Diese Hütte bietet sich auch hervorragend als Mittagessen-Ziel für Tagesausflügler von der Bielerhöhe aus an. Das Essen ist nämlich fantastisch und die Portionen sind riesig. Trotzdem habe ich es geschafft, ein Drittel Kaiserschmarrn (wir haben uns eine Portion geteilt), 2 Speckknödel mit viel Sauerkraut und einen hausgemachten Topfenstrudel mit viel (sehr viel) Vanillesoße zu verdrücken 🙂 . So so so lecker!

Wandersocken, Wanderschuhe, Sonnenbrille und Sonnencreme sind unerlässlich bei so einer Wanderung (ich empfehle auch Fußcreme)

Zurück am Stausee

Weg zur Wiesbadener Hütte

Die Wiesbadener Hütte
Speisekarte aus Holz
Kaiserschmarrn 🙂

Schlaflager in der Wiesbadener Hütte

Weil die Wiesbadener Hütte sehr beliebt ist, haben wir dort nur einen Schlaflager-Platz bekommen. Das war aber nicht schlimm, denn wir konnten alle 3 nebeneinander auf einer großen Matratze im unteren Teil eines großen Doppelstock-Bettes schlafen. Und die Männer, mit denen wir uns das Zimmer geteilt haben, waren sehr nett und haben auch nicht die ganze Nacht geschnarcht 😉 . Weil das Zimmer nur 16 Euro pro Person gekostet hat, haben wir uns für 1 Euro pro 1,5 Minuten eine warme Dusche gegönnt 🙂 .

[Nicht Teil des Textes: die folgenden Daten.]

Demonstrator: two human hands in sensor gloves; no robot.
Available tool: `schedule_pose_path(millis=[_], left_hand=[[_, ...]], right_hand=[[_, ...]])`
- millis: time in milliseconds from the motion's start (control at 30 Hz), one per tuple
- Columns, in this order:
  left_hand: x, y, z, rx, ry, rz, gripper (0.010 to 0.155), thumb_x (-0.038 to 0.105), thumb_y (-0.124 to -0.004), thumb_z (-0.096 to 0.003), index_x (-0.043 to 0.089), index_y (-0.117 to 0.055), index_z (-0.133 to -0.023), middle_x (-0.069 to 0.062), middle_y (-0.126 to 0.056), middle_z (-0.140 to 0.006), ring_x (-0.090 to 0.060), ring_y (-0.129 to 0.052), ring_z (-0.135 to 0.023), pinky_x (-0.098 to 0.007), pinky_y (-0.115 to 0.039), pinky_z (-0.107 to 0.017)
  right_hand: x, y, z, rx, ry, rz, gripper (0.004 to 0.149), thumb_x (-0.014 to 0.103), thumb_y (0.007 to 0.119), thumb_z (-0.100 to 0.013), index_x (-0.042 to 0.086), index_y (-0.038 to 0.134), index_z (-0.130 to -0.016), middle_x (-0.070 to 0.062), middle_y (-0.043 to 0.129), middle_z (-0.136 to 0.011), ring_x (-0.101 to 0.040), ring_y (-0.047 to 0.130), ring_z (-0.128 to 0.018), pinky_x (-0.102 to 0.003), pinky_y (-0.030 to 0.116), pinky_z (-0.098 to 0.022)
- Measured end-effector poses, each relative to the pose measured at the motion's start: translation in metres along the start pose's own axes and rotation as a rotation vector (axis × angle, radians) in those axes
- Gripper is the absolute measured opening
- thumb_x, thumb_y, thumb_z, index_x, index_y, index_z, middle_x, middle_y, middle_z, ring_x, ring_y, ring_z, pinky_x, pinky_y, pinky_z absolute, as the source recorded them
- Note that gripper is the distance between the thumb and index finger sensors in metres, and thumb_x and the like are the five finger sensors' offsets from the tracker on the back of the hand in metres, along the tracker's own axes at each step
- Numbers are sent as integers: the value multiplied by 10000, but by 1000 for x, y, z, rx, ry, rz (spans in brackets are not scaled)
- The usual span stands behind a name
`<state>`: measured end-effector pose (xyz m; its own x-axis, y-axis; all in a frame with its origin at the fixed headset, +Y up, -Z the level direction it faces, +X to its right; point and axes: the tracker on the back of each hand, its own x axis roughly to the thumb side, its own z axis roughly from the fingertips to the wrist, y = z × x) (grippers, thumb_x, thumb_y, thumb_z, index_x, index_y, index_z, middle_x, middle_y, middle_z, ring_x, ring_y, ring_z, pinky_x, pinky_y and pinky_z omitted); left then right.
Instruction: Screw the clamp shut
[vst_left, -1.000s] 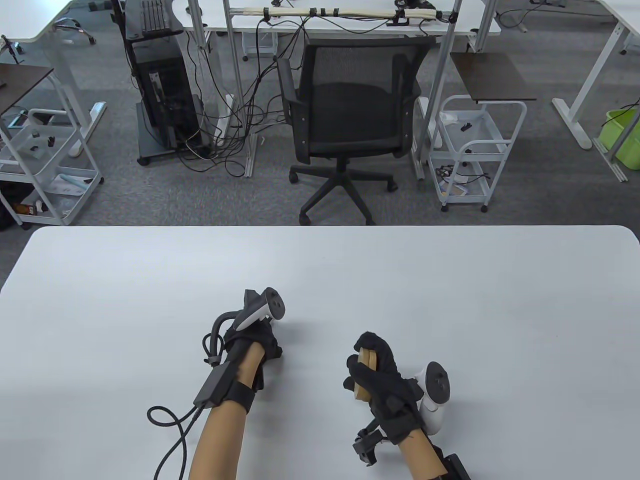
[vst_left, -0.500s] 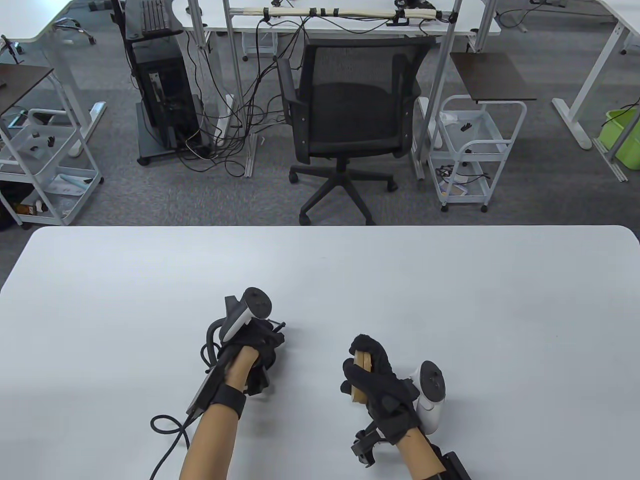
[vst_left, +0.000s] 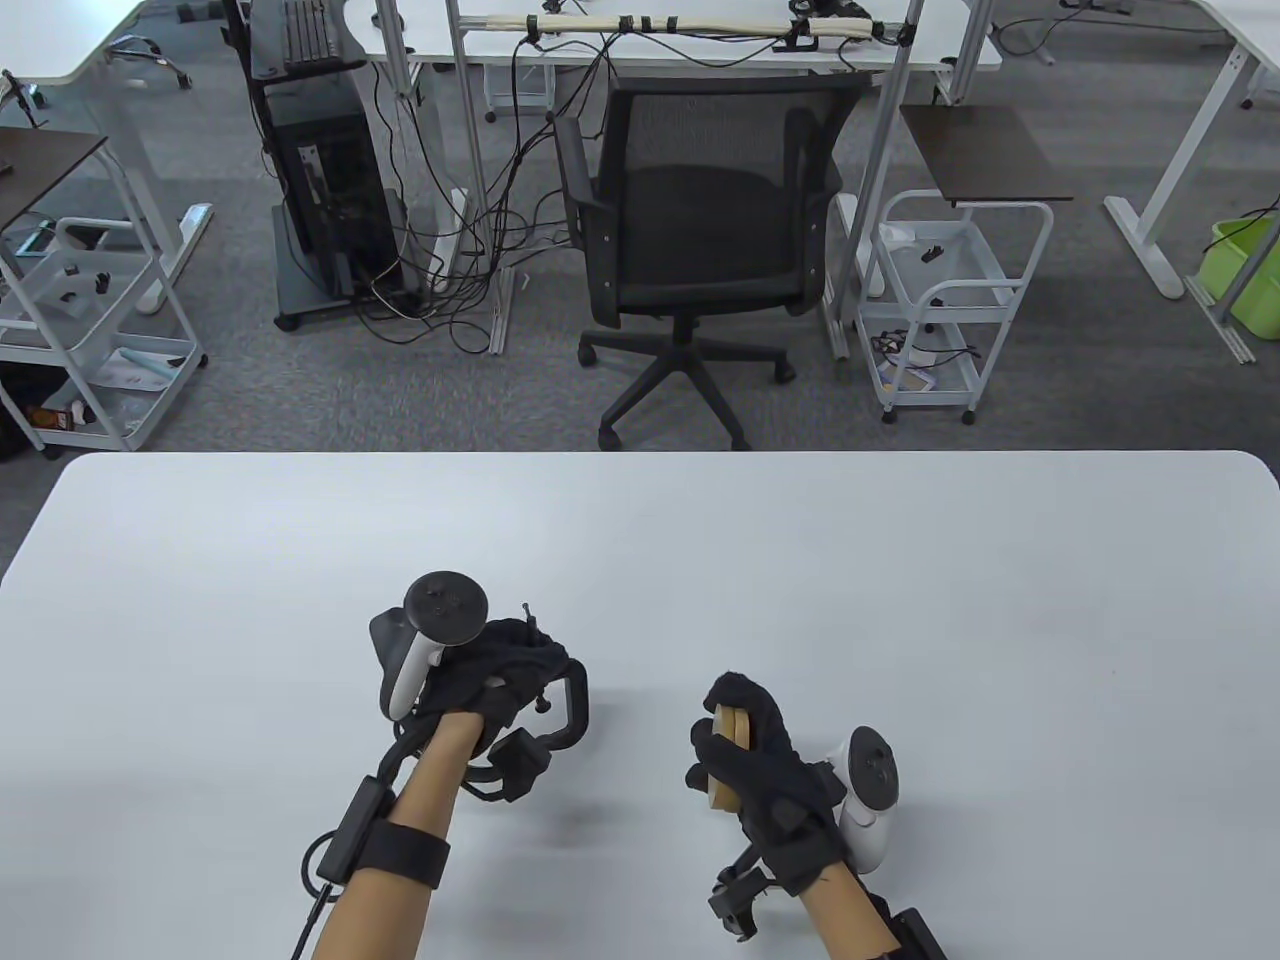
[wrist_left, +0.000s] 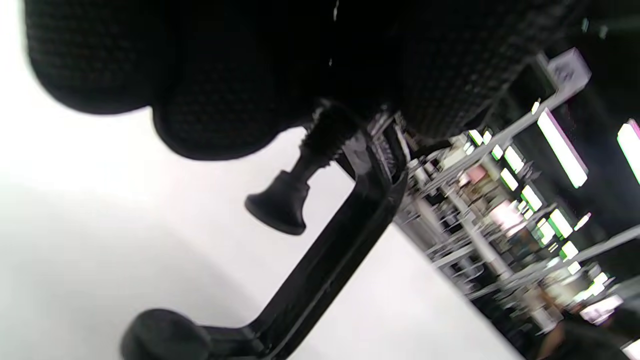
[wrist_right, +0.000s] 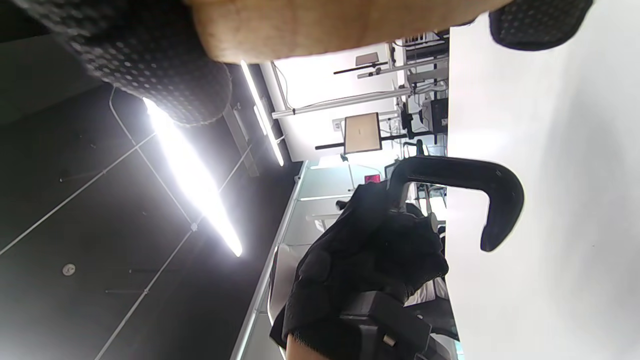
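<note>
Now | L hand (vst_left: 500, 670) grips clamp (vst_left: 570, 712), screw handle hidden | R hand (vst_left: 755, 745) holds wood blocks (vst_left: 728, 745)

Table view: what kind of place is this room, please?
Probably an office or lab workspace. Beyond the white table stand a black mesh office chair, a computer tower with tangled cables on grey carpet, and white wheeled carts beside other desks.

Black C-clamp (vst_left: 572, 705), screw pad (wrist_left: 276, 206) open
</note>
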<state>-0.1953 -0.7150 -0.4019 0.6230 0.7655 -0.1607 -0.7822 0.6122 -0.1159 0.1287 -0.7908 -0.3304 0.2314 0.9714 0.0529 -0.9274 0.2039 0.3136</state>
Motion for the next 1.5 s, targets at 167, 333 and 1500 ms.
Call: schedule_pose_path(millis=[167,333,1500], left_hand=[[-24,-16,19,32,-3,397,296,390,-897,-511,303,-890,-794,-115,-947,-767,-345,-1026,-508,-488,-906,-376],[-50,-44,35,62,12,791,310,376,-892,-511,300,-855,-809,-115,-932,-814,-317,-1030,-551,-476,-929,-402],[-39,-130,53,-279,-280,941,379,381,-802,-555,286,-644,-886,-124,-820,-953,-271,-987,-748,-472,-902,-574]], right_hand=[[1,0,0,0,0,-11,805,548,898,-485,285,424,-1080,-213,293,-1112,-569,481,-877,-666,651,-518],[-2,1,-1,11,5,-24,791,547,901,-481,285,447,-1073,-224,314,-1109,-578,502,-872,-676,674,-505],[-26,12,-3,60,98,-227,702,487,952,-464,258,620,-1037,52,505,-1107,-556,491,-928,-745,625,-508]])
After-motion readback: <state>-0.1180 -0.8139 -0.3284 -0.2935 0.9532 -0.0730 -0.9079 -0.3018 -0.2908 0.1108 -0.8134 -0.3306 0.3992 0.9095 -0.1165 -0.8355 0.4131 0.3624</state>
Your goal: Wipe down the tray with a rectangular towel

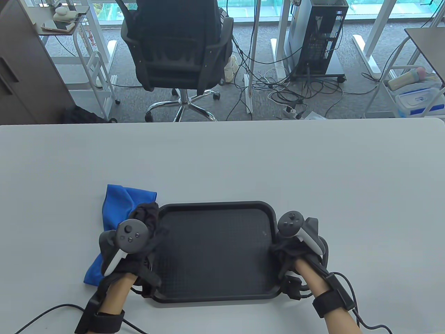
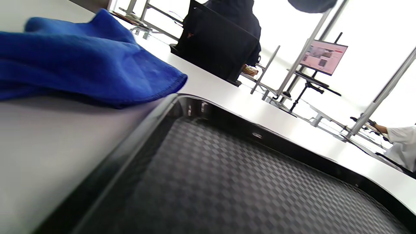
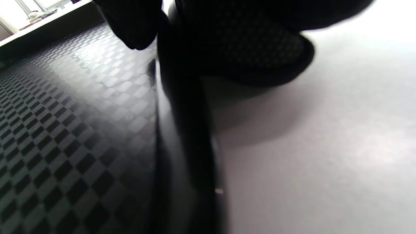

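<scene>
A black tray (image 1: 215, 205) with a checkered floor lies near the table's front edge. A blue rectangular towel (image 1: 118, 201) lies crumpled on the table against the tray's left side; it also shows in the left wrist view (image 2: 84, 61), loose beside the tray's rim (image 2: 130, 143). My left hand (image 1: 147, 222) hovers over the tray's left rim and the towel's edge with the thumb spread over the tray; no finger shows in its wrist view. My right hand (image 1: 283, 248) grips the tray's right rim (image 3: 185, 130), thumb inside and fingers (image 3: 253, 48) outside.
The grey table (image 1: 243, 163) stretches far beyond the tray. Glove cables (image 1: 41, 313) trail off the front edge by both wrists. An office chair (image 1: 180, 52) and a computer tower (image 1: 320, 38) stand on the floor behind the table.
</scene>
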The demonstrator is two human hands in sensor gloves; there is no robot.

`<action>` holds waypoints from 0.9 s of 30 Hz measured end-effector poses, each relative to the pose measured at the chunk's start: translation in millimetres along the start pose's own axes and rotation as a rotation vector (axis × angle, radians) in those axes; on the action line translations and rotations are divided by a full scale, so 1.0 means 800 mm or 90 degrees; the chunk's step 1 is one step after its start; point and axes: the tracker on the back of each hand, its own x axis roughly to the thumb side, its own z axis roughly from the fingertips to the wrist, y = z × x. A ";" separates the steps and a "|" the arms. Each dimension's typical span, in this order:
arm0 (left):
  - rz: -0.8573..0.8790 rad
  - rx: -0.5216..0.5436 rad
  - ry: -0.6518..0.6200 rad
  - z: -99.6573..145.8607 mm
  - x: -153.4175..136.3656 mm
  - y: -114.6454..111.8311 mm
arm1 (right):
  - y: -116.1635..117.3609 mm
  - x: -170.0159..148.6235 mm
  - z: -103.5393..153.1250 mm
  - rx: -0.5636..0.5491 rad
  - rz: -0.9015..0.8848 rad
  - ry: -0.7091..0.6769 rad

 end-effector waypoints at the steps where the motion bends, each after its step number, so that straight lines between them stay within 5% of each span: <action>1: 0.006 0.005 0.024 -0.003 -0.011 0.004 | 0.000 0.000 0.000 0.001 -0.002 0.002; 7: 0.004 -0.018 0.184 -0.012 -0.067 0.012 | -0.001 0.000 0.000 0.005 -0.008 0.005; 14: -0.055 -0.149 0.309 -0.015 -0.114 -0.003 | -0.001 -0.001 0.000 0.008 -0.013 0.007; 21: -0.113 -0.208 0.366 -0.016 -0.127 -0.024 | -0.002 -0.001 0.000 0.010 -0.014 0.006; 27: -0.161 -0.171 0.364 -0.017 -0.126 -0.031 | -0.002 -0.001 0.000 0.014 -0.017 0.006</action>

Unser sehr netter Hütten-Kellner hat uns übrigens erklärt, dass die Hütte tatsächlich zum deutschen Wiesbaden gehört und (natürlich) der höchste Punkt von Wiesbaden ist.

Regel Nr. 3: Wanderschuhe

Gelernt habe ich bei diesem Trip auch, dass Wanderschuhe eine sehr sinnvolle Anschaffung sind. Nach der Besteigung des Rinjani auf der indonesischen Insel Lombok war ich ja der Meinung, ich kann alles mit meinen Nike-Turnschuhen erlaufen. Aber wir mussten oft durch Wasser oder Schlamm laufen und in den (geliehenen) Wanderschuhen sind meine Füße die ganze Zeit trocken geblieben.

Gelernt habe ich außerdem, dass die Gipfelbesteigung des Rinjani nicht die anstrengendste und aufregenste Tour meines Lebens war. Der Freitags-Trip – vor allem der Abstieg ohne wirklichen Weg im dichten Nebel – hat meinen Adrenalin-Pegel schon ziemlich hoch getrieben.

Alles in allem bin ich sehr stolz auf mich und meine Mädels. Wir haben das geschafft, was wir uns vorgenommen haben (sogar noch mehr), haben viel gelacht und auch ein bisschen zusammen Panik geschoben, aber hatten vor allem eine unvergessliche Zeit in den wunderschönen Bergen Österreichs. Und obwohl ich sonst gerne mein eigenes Bad habe und kein Schlaflager-Fan bin, war das auf den Hütten überhaupt kein Problem für mich. Im Gegenteil: Ich würde es jeder Zeit wieder machen.